Could you output the entire listing without altering anything?

▶ **Data excerpt**
_____
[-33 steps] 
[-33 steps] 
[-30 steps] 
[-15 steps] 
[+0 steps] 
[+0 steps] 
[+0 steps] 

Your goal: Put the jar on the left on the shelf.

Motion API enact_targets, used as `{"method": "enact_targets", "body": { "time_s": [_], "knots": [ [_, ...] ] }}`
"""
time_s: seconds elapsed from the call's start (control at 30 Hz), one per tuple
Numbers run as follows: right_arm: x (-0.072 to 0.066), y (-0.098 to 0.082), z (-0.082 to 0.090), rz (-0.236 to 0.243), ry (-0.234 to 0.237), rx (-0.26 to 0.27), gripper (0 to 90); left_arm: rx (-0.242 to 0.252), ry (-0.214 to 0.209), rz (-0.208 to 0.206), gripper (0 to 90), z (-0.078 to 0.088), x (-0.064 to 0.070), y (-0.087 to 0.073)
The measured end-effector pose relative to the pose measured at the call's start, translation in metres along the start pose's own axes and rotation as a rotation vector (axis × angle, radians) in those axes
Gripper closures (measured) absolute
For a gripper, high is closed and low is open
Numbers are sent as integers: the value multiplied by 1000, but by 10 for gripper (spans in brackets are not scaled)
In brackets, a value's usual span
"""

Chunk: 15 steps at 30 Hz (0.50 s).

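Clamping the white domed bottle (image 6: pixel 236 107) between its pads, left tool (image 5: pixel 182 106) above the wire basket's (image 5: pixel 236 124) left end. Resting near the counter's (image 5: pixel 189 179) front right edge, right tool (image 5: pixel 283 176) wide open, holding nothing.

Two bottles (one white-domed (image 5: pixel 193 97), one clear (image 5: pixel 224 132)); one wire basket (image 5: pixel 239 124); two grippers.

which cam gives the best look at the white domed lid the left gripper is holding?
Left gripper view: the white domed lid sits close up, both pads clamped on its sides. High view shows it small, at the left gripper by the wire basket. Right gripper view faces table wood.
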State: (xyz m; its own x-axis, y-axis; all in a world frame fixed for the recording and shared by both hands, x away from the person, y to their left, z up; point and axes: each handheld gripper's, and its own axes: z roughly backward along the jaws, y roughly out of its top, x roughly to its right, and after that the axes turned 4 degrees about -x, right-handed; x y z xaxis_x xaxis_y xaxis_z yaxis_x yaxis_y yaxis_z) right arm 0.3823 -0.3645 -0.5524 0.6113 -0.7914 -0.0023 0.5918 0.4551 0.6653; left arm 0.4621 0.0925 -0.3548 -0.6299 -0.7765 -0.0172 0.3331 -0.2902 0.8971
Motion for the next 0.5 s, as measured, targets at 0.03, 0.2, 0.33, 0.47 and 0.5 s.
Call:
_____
▶ **Reply to the exercise**
[-33 steps] 
[-33 steps] 
[-30 steps] 
[-15 steps] 
[+0 steps] 
[+0 steps] 
[+0 steps] 

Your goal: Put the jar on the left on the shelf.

Motion API enact_targets, used as `{"method": "enact_targets", "body": { "time_s": [_], "knots": [ [_, ...] ] }}`
"""
time_s: seconds elapsed from the call's start (control at 30 Hz), one per tuple
Numbers run as follows: right_arm: x (-0.072 to 0.066), y (-0.098 to 0.082), z (-0.082 to 0.090), rz (-0.236 to 0.243), ry (-0.234 to 0.237), rx (-0.26 to 0.27), gripper (0 to 90); left_arm: rx (-0.242 to 0.252), ry (-0.214 to 0.209), rz (-0.208 to 0.206), gripper (0 to 90), z (-0.078 to 0.088), x (-0.064 to 0.070), y (-0.087 to 0.073)
The measured end-effector pose relative to the pose measured at the call's start, translation in metres along the start pose's own axes and rotation as a rotation vector (axis × angle, radians) in those axes
Gripper closures (measured) absolute
For a gripper, high is closed and low is open
Numbers are sent as integers: the value multiplied by 1000, but by 10 for gripper (spans in brackets are not scaled)
In brackets, a value's usual span
"""

Chunk: 15 steps at 30 Hz (0.50 s).

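Clamping the white domed bottle (image 6: pixel 236 107) between its pads, left tool (image 5: pixel 182 106) above the wire basket's (image 5: pixel 236 124) left end. Resting near the counter's (image 5: pixel 189 179) front right edge, right tool (image 5: pixel 283 176) wide open, holding nothing.

Two bottles (one white-domed (image 5: pixel 193 97), one clear (image 5: pixel 224 132)); one wire basket (image 5: pixel 239 124); two grippers.

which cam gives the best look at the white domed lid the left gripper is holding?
Left gripper view: the white domed lid sits close up, both pads clamped on its sides. High view shows it small, at the left gripper by the wire basket. Right gripper view faces table wood.
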State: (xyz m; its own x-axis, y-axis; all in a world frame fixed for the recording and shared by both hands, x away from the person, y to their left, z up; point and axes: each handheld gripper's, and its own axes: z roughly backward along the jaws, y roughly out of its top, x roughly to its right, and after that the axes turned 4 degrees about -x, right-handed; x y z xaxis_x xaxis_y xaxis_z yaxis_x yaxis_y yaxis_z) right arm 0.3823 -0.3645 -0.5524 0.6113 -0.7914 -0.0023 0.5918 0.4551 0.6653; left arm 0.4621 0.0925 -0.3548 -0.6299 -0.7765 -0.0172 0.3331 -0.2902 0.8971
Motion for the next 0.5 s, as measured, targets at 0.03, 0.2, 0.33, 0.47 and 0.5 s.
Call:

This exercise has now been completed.